Fritz Bliesener entschied sich am Ende jedoch für Sängerin Yvonne Catterfeld – gegen das Versprechen, ein Duett mit ihm zu singen. Quelle: Screenshot Sat.1

Fitz Blieseners Mitkandidaten, die jetzt um den Titel „The Voice“ konkurrieren, sind aber keinesfalls ohne. Dabei sind unter anderem Dan Luca, der ehemalige Frontmann der erfolgreichen DDR-Band Karussell, der im krassen Kontrast zu Fritz’ eher klassisch geprägten Gesang eine stimmgewaltige Interpretation von John Farnhams 80er-Jahre-Hit „You’re the Voice“ hinlegte.

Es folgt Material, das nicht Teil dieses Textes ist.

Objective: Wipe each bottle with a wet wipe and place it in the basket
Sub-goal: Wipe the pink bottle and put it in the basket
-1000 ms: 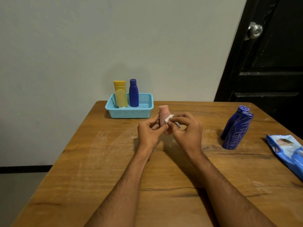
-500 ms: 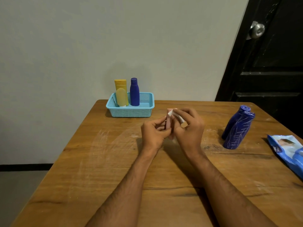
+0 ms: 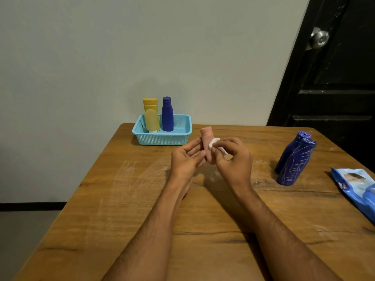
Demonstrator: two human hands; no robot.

Auch die 78 Jahre alte Kosmetikerin Gabriele Treftz aus München, die mit der perfekt vorgetragenen Hildegard-Knef-Nummer „Für mich soll’s rote Rosen regnen“ Jury und Publikum für sich einnahm, dürfte gute Aussichten auf den Titel haben.

In der Fortsetzung am heutigen Freitagabend um 20.15 Uhr beim zweiten Teil der sogenannten Blind Auditions werden noch einige starke Sängerinnen und Sänger das Kandidatenfeld vergrößern. Dabei unter anderem der britische Profi-Sänger, Komponist und Songschreiber Geff Harrison alias Richie West, der mit dem Procol-Harum-Klassiker „A Whiter Shade of Pale“ antritt, oder Musical-Darstellerin Anna Greene Dell’Era mit ihrer kraftvollen Soul-Stimme. Wie weit es angesichts dieser starken Konkurrenz für Fritz Bliesener reicht, wird sich am Sonntag, 30. Dezember, von 20.15 Uhr an zeigen. Bei den „Sing Offs“, bei denen die Coaches ihre Favoriten gegeneinander antreten lassen, entscheidet sich dann, welche vier Kandidaten in das Finale einziehen werden, das am Freitag, 4. Januar, live übertragen wird.

Für den Sender Sat.1 ging das neue Show-Konzept indes voll auf. 3,13 Millionen Zuschauer schalteten am Sonntagabend ein, was einem Gesamtmarktanteil von 9,9 Prozent und damit dem zweiten Platz im Tagesranking der Sender entsprach.